Task description: Which lines of the entries below contain the string "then"? Copy each one.

--- START ---

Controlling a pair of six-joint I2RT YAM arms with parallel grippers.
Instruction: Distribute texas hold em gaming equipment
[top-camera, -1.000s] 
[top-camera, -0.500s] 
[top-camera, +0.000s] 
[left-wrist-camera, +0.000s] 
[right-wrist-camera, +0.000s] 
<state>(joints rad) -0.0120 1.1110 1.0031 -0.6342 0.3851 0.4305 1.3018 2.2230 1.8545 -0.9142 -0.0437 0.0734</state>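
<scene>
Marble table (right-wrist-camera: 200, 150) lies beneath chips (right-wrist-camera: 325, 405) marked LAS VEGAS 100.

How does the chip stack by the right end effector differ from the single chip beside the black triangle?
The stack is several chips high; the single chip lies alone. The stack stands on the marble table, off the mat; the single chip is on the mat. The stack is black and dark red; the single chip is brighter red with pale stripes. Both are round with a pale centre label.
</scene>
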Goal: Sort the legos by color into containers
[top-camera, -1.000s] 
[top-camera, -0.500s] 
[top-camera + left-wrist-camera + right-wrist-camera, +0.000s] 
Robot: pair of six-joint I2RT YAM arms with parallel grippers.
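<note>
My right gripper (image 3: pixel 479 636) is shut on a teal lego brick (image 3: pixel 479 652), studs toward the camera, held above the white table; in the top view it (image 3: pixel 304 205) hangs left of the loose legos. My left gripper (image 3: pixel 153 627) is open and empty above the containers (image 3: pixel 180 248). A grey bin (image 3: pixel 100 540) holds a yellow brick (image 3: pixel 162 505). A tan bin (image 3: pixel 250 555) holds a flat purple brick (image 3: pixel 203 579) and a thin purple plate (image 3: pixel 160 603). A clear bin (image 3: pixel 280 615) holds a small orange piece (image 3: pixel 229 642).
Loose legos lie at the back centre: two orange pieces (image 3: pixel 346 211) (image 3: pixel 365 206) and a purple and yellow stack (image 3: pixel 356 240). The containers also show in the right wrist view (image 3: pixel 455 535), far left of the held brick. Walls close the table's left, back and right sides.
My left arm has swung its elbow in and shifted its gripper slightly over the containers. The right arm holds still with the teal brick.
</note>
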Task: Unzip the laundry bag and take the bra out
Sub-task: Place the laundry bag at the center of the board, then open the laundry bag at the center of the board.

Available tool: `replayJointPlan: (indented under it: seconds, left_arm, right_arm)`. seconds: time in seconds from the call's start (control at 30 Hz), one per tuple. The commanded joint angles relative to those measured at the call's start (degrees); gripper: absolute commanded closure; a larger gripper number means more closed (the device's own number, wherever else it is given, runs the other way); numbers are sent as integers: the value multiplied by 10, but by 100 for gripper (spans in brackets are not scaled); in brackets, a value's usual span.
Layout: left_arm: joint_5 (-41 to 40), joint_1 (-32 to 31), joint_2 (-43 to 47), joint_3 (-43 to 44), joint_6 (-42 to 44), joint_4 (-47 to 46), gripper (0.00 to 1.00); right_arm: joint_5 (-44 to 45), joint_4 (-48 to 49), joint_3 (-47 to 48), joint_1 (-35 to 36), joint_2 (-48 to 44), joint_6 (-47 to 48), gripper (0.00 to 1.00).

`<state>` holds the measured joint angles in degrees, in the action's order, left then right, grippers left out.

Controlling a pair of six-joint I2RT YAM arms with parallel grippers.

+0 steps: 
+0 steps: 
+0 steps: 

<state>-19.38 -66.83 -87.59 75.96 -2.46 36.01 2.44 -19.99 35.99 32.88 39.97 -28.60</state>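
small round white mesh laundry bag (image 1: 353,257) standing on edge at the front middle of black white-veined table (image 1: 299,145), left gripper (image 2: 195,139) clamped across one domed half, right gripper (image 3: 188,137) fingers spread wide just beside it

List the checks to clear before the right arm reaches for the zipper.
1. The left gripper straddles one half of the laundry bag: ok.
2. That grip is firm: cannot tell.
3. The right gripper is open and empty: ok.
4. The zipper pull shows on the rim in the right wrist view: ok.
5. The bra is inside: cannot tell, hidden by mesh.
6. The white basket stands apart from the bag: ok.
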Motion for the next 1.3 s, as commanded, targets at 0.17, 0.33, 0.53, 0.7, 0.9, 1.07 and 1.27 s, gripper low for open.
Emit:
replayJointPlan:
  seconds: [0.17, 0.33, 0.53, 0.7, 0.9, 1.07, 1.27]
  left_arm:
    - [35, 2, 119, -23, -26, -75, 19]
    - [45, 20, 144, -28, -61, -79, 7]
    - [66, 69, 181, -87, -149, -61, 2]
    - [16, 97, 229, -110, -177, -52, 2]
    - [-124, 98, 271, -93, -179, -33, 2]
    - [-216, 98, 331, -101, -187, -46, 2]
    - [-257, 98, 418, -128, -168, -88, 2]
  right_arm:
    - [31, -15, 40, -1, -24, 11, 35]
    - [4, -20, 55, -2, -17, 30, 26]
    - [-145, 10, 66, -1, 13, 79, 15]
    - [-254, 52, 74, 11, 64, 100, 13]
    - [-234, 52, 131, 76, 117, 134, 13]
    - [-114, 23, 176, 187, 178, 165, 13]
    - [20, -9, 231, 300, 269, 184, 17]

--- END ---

Answer to this task:
Sub-task: Place the laundry bag at the center of the board, then open the laundry bag at the center of the board.
`<state>` holds the measured joint angles in degrees, in the action's order, left then right, grippers left out.

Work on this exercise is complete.